> _Exercise_:
Look through the data and write out every line with the word "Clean" in it.

** Data extracts follows **

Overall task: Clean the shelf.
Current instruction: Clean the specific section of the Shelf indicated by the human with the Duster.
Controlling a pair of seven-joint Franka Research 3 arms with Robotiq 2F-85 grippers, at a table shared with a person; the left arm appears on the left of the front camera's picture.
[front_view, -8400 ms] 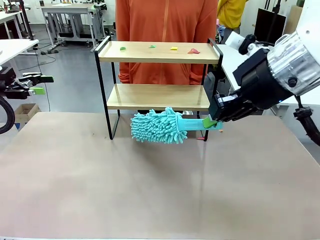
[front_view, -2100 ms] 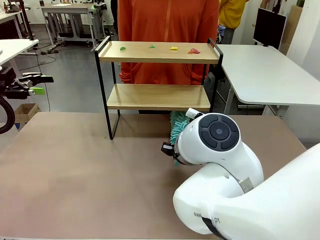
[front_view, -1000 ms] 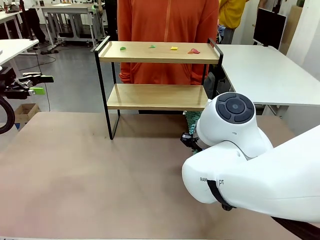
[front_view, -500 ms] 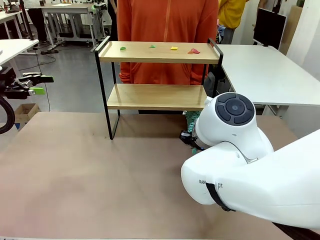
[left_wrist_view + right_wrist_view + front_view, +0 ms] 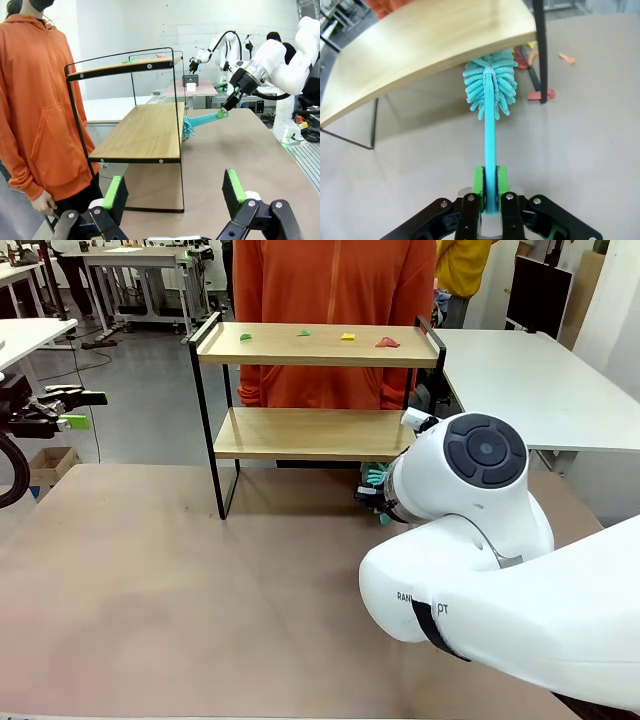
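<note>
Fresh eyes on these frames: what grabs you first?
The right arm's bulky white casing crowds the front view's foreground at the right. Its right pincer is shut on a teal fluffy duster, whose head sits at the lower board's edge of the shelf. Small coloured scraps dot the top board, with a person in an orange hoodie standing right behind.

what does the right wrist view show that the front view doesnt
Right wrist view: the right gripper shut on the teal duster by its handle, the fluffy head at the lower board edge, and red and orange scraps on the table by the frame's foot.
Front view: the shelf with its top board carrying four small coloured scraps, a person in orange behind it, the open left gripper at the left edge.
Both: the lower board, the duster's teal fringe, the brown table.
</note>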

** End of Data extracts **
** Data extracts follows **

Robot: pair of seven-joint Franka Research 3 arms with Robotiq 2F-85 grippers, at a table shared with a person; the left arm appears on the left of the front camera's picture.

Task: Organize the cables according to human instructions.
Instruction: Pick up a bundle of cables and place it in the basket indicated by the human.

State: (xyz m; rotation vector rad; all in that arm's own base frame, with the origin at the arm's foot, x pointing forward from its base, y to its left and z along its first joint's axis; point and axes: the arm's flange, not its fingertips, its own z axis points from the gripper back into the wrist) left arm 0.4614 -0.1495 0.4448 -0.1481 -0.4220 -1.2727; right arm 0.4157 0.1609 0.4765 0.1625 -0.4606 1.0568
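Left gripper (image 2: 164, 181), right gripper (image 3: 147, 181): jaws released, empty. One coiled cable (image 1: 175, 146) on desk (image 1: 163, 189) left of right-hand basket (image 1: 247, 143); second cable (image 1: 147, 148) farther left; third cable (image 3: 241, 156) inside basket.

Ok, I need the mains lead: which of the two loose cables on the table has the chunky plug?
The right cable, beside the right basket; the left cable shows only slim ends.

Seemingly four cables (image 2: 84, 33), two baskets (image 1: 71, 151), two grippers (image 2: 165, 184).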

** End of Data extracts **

> _Result of this task_:
Overall task: Clean the shelf.
Current instruction: Clean the specific section of the Shelf indicated by the human with the Duster.

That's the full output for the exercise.